Return the lines below exactly, from the first one through the line that has "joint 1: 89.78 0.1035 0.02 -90". Leave out everything after it.

== == ==

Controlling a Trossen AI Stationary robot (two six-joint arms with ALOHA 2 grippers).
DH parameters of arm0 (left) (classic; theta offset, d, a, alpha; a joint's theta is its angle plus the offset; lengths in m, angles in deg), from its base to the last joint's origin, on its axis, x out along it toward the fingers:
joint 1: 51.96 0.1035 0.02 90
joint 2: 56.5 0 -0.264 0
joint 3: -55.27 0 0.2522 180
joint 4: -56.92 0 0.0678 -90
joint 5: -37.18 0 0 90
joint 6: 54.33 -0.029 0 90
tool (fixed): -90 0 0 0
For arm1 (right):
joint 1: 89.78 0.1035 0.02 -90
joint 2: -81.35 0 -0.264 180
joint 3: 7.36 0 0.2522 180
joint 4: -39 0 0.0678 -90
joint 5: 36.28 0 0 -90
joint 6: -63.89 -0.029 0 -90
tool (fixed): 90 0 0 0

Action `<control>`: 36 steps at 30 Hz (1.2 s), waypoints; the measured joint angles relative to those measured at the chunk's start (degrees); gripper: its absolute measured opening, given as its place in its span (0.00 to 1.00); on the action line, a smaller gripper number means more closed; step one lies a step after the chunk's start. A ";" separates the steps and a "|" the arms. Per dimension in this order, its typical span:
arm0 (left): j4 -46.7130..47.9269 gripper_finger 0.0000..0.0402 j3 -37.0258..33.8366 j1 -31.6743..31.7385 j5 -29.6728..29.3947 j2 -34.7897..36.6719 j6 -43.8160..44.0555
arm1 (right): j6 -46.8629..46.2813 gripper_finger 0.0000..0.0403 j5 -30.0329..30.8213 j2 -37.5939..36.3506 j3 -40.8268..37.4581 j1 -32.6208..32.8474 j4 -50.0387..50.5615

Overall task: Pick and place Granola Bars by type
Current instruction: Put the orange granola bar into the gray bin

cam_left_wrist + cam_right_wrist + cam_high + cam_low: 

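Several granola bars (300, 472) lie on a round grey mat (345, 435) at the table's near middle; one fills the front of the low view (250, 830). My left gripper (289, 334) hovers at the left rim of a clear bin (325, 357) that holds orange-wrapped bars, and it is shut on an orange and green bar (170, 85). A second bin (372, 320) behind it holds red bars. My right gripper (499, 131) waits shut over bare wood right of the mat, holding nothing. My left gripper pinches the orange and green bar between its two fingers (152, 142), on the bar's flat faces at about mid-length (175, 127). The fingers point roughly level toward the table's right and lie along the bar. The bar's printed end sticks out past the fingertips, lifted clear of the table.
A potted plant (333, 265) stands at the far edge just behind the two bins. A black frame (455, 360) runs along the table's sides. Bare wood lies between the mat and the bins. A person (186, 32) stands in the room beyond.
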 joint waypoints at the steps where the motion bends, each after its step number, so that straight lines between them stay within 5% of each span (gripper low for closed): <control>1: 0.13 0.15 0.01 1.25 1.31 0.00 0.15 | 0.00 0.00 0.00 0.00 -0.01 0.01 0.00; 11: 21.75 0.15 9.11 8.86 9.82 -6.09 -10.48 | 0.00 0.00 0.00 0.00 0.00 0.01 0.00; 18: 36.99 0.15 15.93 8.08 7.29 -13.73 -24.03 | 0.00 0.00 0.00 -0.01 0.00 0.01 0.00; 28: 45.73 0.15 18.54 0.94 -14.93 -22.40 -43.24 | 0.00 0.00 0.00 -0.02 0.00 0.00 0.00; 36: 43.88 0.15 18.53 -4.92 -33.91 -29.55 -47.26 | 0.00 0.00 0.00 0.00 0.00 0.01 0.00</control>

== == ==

**Response to the exercise**
Controlling a Trossen AI Stationary robot (two six-joint arms with ALOHA 2 grippers).
DH parameters of arm0 (left) (classic; theta offset, d, a, alpha; a joint's theta is its angle plus the offset; lengths in m, angles in deg), from its base to the last joint's origin, on its axis, x out along it toward the fingers:
joint 1: 51.96 0.1035 0.02 90
joint 2: 56.5 0 -0.264 0
joint 3: -55.27 0 0.2522 180
joint 4: -56.92 0 0.0678 -90
joint 5: -37.18 0 0 90
joint 6: 54.33 -0.029 0 90
tool (fixed): -90 0 0 0
For arm1 (right):
joint 1: 89.78 0.1035 0.02 -90

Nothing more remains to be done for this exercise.